### Exercise goal
Give every line of the material back exactly, images removed.

*** Opening of Data below ***

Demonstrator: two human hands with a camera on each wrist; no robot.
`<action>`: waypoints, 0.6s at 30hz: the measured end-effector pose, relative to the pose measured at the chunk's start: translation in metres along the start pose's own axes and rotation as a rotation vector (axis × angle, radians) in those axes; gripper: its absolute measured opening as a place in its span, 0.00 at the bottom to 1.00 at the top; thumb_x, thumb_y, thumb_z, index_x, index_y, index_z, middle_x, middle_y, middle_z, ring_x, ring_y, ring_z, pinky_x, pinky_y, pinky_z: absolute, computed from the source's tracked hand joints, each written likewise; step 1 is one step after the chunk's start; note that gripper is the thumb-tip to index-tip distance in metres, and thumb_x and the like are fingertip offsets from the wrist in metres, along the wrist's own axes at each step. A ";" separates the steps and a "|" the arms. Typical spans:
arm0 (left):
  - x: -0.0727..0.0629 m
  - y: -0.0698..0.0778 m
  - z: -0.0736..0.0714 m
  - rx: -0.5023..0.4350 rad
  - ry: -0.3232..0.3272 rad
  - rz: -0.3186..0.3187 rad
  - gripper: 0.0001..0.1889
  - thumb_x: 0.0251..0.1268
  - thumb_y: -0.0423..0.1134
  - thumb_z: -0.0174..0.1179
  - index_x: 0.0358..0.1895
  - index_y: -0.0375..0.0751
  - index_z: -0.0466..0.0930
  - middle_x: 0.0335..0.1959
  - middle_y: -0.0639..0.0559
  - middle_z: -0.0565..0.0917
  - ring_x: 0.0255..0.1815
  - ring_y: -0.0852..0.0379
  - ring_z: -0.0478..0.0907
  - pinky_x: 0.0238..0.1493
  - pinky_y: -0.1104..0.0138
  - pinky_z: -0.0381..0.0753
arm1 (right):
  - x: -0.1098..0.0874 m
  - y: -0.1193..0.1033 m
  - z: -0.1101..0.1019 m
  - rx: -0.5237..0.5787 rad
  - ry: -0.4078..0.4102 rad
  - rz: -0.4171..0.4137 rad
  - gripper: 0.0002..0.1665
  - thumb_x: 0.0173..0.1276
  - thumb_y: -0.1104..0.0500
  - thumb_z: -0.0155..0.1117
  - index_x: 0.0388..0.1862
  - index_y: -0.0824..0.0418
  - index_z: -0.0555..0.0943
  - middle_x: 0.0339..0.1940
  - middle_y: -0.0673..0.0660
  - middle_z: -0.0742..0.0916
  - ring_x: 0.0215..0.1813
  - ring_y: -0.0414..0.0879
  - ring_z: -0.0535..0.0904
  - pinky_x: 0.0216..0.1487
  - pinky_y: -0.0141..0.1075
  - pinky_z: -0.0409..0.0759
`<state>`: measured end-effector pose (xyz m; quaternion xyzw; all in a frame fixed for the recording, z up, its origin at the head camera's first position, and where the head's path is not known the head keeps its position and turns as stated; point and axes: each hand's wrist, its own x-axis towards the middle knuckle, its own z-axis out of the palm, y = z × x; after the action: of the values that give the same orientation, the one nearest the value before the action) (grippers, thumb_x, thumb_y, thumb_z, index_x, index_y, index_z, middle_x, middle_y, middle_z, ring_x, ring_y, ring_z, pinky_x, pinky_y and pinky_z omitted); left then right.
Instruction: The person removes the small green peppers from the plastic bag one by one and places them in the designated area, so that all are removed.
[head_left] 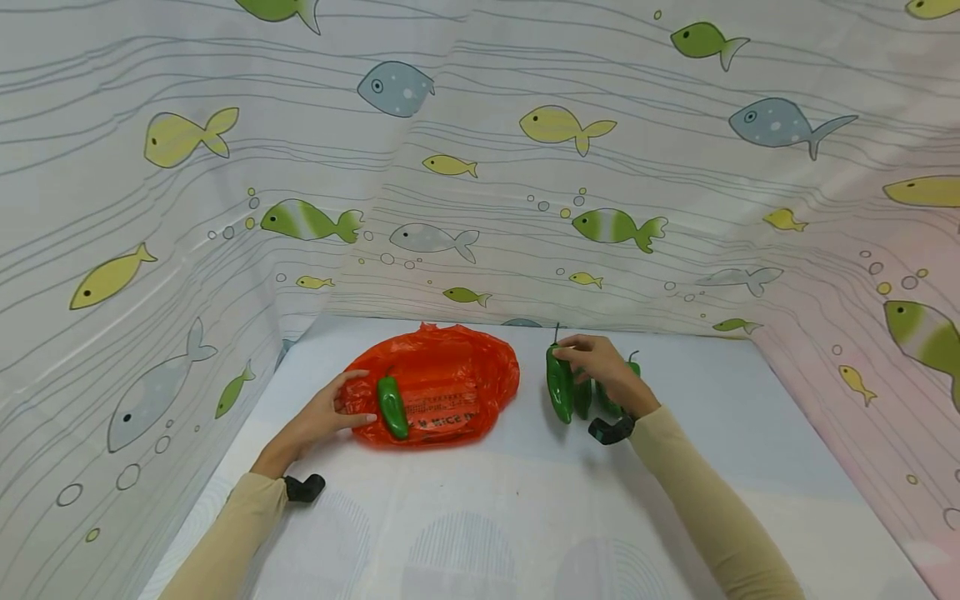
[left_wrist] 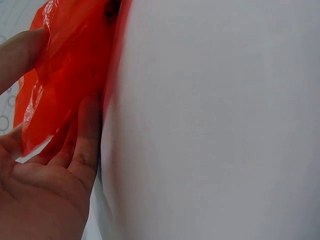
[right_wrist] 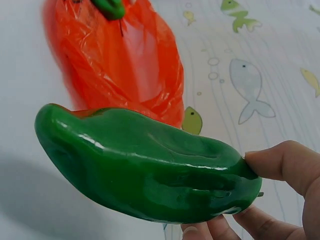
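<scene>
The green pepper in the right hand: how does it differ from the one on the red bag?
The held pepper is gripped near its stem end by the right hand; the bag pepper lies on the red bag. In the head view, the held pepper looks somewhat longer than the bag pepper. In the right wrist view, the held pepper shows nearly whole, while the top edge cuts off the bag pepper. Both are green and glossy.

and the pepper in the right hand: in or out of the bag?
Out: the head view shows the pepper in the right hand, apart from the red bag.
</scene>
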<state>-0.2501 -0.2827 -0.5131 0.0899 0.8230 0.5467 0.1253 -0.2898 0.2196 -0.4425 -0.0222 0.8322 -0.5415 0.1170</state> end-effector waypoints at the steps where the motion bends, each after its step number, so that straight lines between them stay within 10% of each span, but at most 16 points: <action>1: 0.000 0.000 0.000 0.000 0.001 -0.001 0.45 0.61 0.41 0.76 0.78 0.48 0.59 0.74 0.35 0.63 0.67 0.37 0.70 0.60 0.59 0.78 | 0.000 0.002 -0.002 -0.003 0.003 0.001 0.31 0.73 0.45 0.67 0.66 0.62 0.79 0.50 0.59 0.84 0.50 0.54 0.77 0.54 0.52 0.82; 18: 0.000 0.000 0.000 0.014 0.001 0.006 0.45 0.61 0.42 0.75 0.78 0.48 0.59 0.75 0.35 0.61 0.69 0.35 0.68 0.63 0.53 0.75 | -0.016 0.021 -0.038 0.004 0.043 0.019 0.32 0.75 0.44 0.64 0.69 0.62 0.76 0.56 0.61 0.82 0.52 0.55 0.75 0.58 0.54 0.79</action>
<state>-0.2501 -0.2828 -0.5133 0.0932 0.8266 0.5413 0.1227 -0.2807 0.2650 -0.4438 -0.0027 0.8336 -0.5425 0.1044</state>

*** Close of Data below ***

### Exercise result
Demonstrator: two human hands with a camera on each wrist; no robot.
`<action>`: waypoints, 0.6s at 30hz: the measured end-effector pose, relative to the pose measured at the chunk's start: translation in metres along the start pose's own axes and rotation as a rotation vector (axis × angle, radians) in those axes; gripper: its absolute measured opening as a place in its span, 0.00 at the bottom to 1.00 at the top; thumb_x, thumb_y, thumb_z, index_x, index_y, index_z, middle_x, middle_y, middle_z, ring_x, ring_y, ring_z, pinky_x, pinky_y, pinky_z: absolute, computed from the source's tracked hand joints, each written likewise; step 1 is one step after the chunk's start; note that gripper is the thumb-tip to index-tip distance in metres, and thumb_x and the like are fingertip offsets from the wrist in metres, along the wrist's own axes at each step. A ";" separates the steps and a "|" the arms. Typical spans:
arm0 (left):
  - x: -0.0727..0.0629 m
  - y: -0.0698..0.0778 m
  - z: -0.0736..0.0714 m
  - rx: -0.5023..0.4350 rad
  - ry: -0.3232..0.3272 rad
  - rz: -0.3186..0.3187 rad
  - gripper: 0.0001..0.1889
  - thumb_x: 0.0251..0.1268
  - thumb_y: -0.0423..0.1134
  - thumb_z: -0.0174..0.1179
  - index_x: 0.0358..0.1895
  - index_y: -0.0375..0.0751
  - index_z: -0.0466..0.0930
  - middle_x: 0.0335..0.1959
  - middle_y: -0.0639..0.0559
  - middle_z: -0.0565..0.0917
  - ring_x: 0.0255..0.1815
  - ring_y: -0.0852..0.0379
  - ring_z: -0.0478..0.0907
  - pinky_x: 0.0238..0.1493
  - pinky_y: -0.1104..0.0138
  - pinky_z: -0.0381..0.0753
arm1 (right):
  - x: -0.1098..0.0874 m
  - y: -0.1193..0.1033 m
  - z: -0.1101..0.1019 m
  - rx: -0.5237..0.5787 rad
  - ry: -0.4078..0.4102 rad
  - rz: -0.4171..0.4137 rad
  - gripper: 0.0002..0.1665
  - thumb_x: 0.0173..0.1276
  - thumb_y: -0.1104..0.0500
  - thumb_z: -0.0155..0.1117
  - index_x: 0.0388..0.1862
  - index_y: -0.0824..0.0418
  - index_z: -0.0555..0.0943
  - middle_x: 0.0339..0.1940
  - middle_y: -0.0673..0.0660
  - middle_z: -0.0742..0.0916
  - ring_x: 0.0215..0.1813
  - ring_y: -0.0414..0.0879
  - ring_z: -0.0535..0.0904
  - pinky_x: 0.0216..0.1487
  - pinky_y: -0.0141..0.1075
  - pinky_z: -0.0409..0.0759
`<state>`: measured end-effector pose (xyz m; quaternion xyzw; all in a frame fixed for the recording, z up, its origin at the head camera's first position, and where the head's path is not known the head keeps its position and turns as stated; point and axes: each hand's wrist, its own x-axis towards the middle knuckle, its own z-axis out of the palm, y = z × x; after the action: of the values that give the same orientation, the one nearest the value before the action) (grippers, thumb_x, thumb_y, thumb_z, index_x, index_y, index_z, middle_x, middle_y, middle_z, ring_x, ring_y, ring_z, pinky_x, pinky_y and pinky_z omitted); left then right.
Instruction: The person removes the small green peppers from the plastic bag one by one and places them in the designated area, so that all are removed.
[head_left] 
[left_wrist] 
[right_wrist] 
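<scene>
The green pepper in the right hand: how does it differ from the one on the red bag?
The held pepper is gripped near its stem end by the right hand; the bag pepper lies on the red bag. In the head view, the held pepper looks somewhat longer than the bag pepper. In the right wrist view, the held pepper shows nearly whole, while the top edge cuts off the bag pepper. Both are green and glossy.

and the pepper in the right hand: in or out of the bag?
Out: the head view shows the pepper in the right hand, apart from the red bag.
</scene>
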<state>-0.2501 -0.2827 -0.5131 0.0899 0.8230 0.5467 0.1253 -0.2898 0.2196 -0.4425 -0.0222 0.8322 -0.5415 0.1170</state> end-effector waypoints at the steps where the motion bends, each after its step number, so that straight lines between them stay within 10% of each span, but at most 16 points: <action>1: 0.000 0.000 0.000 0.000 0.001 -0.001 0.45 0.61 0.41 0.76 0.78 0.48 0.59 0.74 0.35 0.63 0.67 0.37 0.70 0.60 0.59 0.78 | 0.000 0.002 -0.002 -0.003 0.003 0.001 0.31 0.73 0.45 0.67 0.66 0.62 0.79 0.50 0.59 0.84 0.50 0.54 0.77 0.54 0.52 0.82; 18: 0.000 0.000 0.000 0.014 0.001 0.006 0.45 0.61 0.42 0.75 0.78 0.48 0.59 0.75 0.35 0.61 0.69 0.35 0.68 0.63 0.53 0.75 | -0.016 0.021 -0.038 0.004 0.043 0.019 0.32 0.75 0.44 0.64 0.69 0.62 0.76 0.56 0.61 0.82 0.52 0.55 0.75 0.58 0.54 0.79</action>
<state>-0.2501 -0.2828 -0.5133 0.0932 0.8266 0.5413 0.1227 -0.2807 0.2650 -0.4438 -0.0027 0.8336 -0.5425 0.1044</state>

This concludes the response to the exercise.